### Work order
Will you write out the data exactly, excluding every picture?
Available data START
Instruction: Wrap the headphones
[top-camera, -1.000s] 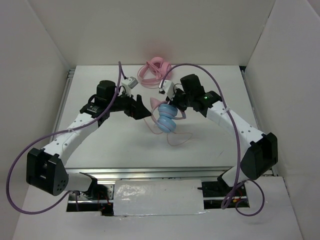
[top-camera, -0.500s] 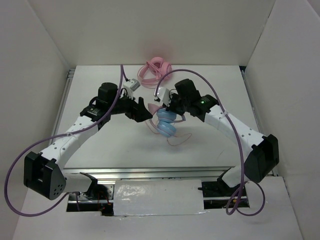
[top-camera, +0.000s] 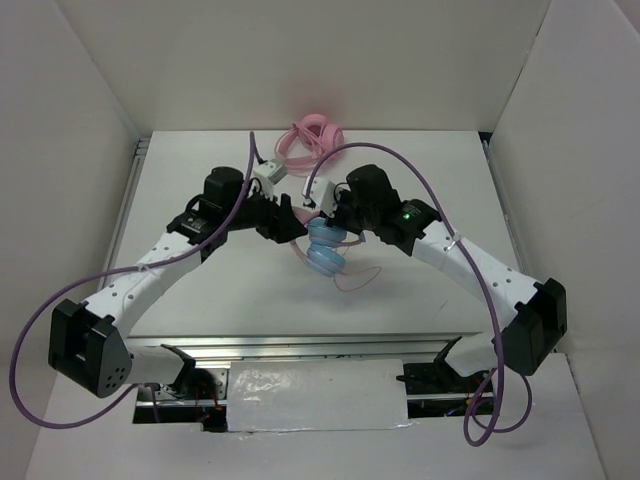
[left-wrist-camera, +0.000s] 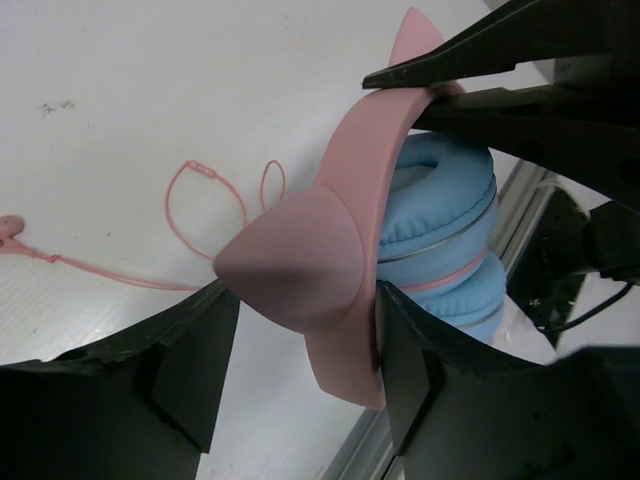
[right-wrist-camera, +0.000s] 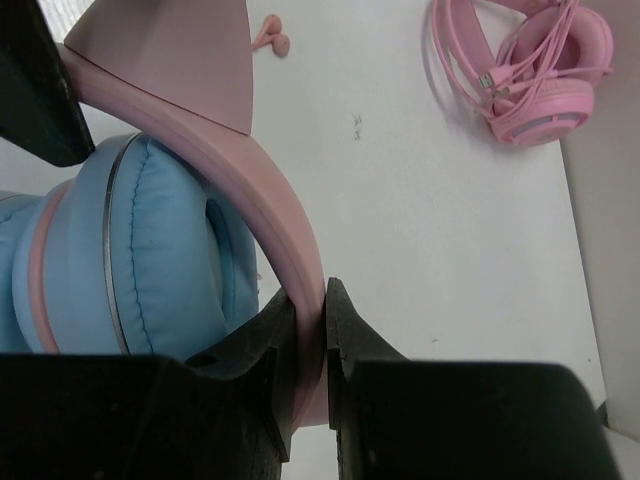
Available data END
### Task answer
Instruction: Wrap the headphones
[top-camera, -1.000s] 
[top-camera, -0.500s] 
[top-camera, +0.000s] 
[left-wrist-camera, +0.000s] 
[right-wrist-camera, +0.000s] 

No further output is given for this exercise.